U.S. counterpart also shows growth to bode well for Canadian economy


OTTAWA, Oct. 30. 2012 – The Canadian economy continued to show growth in September after several sluggish months of economic activity, according to a composite index newly developed by the Macdonald Laurier Institute.

The MLI Leading Indicator showed growth of 0.2% in September. That was the second straight month of improvement after the index decelerated steadily in the first half of the year.

Four of the nine components in the index advanced in September, while three were unchanged and two declined.

"The MLI indicator shows there is still life in the Canadian economy and Canada will finish the year in a growth position as we predicted some weeks ago," said Philip Cross, Research and Editorial Coordinator at the Macdonald-Laurier Institute.

Financial components outpaced the others in September. The money supply posted steady gains of 0.6%. The spread in the interest rate between public and private borrowers fell to its lowest level in two years. Commodity prices firmed up after five consecutive declines, and that helped the Toronto Stock Exchange firm up after a summer of steady losses.

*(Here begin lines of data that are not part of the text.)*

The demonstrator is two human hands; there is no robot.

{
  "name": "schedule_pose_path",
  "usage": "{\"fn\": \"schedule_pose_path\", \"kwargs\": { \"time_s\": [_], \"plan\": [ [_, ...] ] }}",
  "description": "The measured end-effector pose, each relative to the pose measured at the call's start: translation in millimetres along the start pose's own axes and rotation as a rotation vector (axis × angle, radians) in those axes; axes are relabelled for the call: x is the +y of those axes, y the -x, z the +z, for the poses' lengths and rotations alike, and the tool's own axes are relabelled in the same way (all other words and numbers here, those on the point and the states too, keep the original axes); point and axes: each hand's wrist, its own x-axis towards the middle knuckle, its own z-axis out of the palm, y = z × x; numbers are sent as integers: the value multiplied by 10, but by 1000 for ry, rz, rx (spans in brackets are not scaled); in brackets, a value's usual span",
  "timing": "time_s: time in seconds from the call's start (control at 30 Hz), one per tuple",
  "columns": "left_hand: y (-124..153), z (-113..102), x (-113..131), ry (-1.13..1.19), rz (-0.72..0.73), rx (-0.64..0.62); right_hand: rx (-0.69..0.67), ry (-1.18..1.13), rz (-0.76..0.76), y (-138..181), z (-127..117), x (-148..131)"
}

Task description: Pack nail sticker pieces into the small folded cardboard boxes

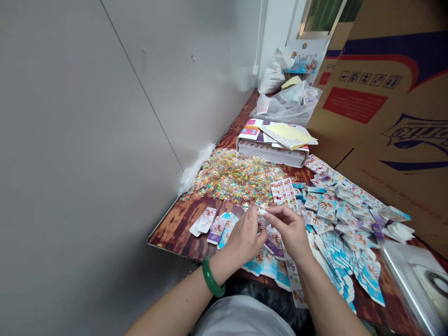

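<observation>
My left hand point(245, 233), below a green bangle on the wrist, and my right hand point(287, 228) meet over the front of the table. Their fingertips pinch a small white piece point(262, 212), possibly the end of a little packet or box; my fingers hide most of it. Under and around the hands lie flat printed cartons in blue and purple point(274, 242). A sticker sheet point(283, 192) lies just beyond my right fingers. Behind it spreads a heap of small clear packets with coloured pieces point(238, 175).
Folded little boxes point(327, 209) pile up on the right beside fanned flat cartons point(338, 261). A white box of sheets point(271, 151) stands farther back, before a clear plastic bag point(287, 105). A large carton point(381, 116) rises on the right; a grey wall point(105, 140) borders the left.
</observation>
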Motion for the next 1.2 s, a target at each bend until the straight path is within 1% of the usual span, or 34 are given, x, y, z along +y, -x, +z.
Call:
{"fn": "schedule_pose_path", "kwargs": {
  "time_s": [0.07, 0.13, 0.27, 0.33, 0.4, 0.47, 0.53, 0.6, 0.67, 0.73, 0.8, 0.87, 0.93, 0.97, 1.03, 1.1, 1.13, 1.2],
  "plan": [
    [7, -8, 4, 8, 18, -3, -2, 4, 4, -4, -3, -24],
    [4, -29, 11, 33, 11, -11, -12, 40, -38, 5, -7, -20],
    [-20, -118, 48, 158, -65, -14, -84, 232, -282, 57, 12, 55],
    [-33, -186, 49, 222, -92, -9, -140, 317, -359, 87, 39, 107],
    [-42, -277, 1, 213, -117, -16, -207, 379, -368, 106, 59, 158],
    [-50, -398, -112, 107, -165, -34, -249, 415, -344, 104, 46, 201],
    [-55, -548, -283, -71, -245, -80, -205, 406, -299, 76, -21, 229],
    [-54, -697, -469, -281, -352, -144, -83, 364, -233, 26, -141, 236],
    [-48, -800, -611, -428, -453, -195, 45, 323, -156, -30, -287, 220],
    [-41, -813, -658, -508, -476, -170, 135, 296, -96, -75, -420, 185],
    [-37, -711, -596, -526, -414, -77, 190, 277, -57, -99, -510, 144],
    [-30, -500, -451, -478, -309, -8, 224, 261, -42, -105, -550, 118],
    [-16, -217, -274, -365, -204, -38, 233, 250, -38, -98, -555, 116],
    [-9, -67, -192, -299, -158, -90, 227, 244, -36, -92, -552, 123],
    [-5, 211, -68, -178, -139, -183, 203, 243, -24, -73, -549, 144],
    [-27, 411, -14, -79, -163, -228, 179, 250, -8, -52, -564, 165],
    [-49, 471, -13, -30, -192, -232, 168, 256, -3, -42, -581, 176],
    [-110, 503, -52, 75, -277, -213, 153, 267, 3, -29, -627, 199]
  ]
}}
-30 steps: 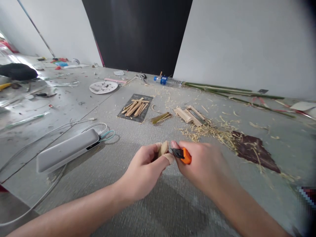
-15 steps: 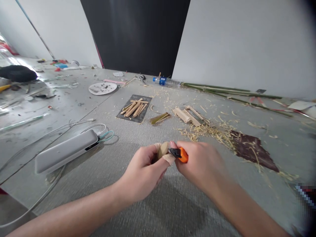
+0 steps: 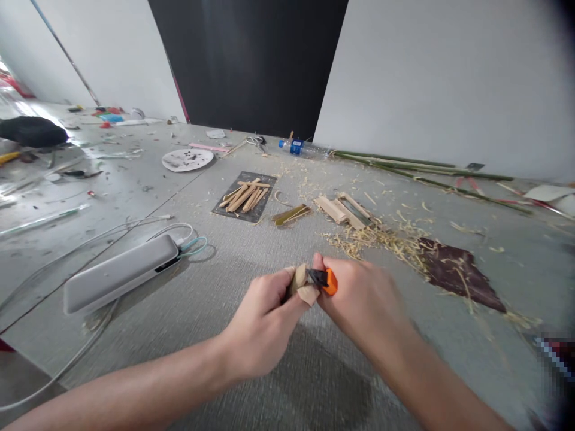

Both the components related to manufacturing in Canada leveled off in September, after small declines the previous month. The average work week in factories was 37.4 hours while new orders for durable goods were at their second highest level in 2012.

Weakest component in the MLI Indicator was housing. It fell 2.5% in September. Lower housing starts and existing home sales both contributed to this decline.

New and continuing Employment Insurance claims edged down 0.3% - their sixth straight decline.

Meantime, the leading indicator for the United States rose 0.1% in September to reverse a dip the previous month.

It was notable that U.S. building permits led the advance, a sign that the housing sector there is beginning to recover, Mr. Cross said.

The extended slump in the housing sector has been a significant drag on the U.S. recovery from the 2008-2009 recession. Existing home sales and housing starts in August both rose to their highest level in more than two years in August.

U.S. auto sales in September accelerated to a four-year high of 14.9 million units – something that bodes for Canadian exports.

"All in all, the latest MLI Leading Indicator shows the Canadian economy may be in better shape than some people realize.'' Mr. Cross added.

The MLI Leading Indicator series was developed by the Macdonald-Laurier Institute to fill the gap left by cancellation of the Statistics Canada Leading Composite Indicator last May. The MLI index tracks monthly activity in nine components of the Canadian economy to provide early warning of advance or recession.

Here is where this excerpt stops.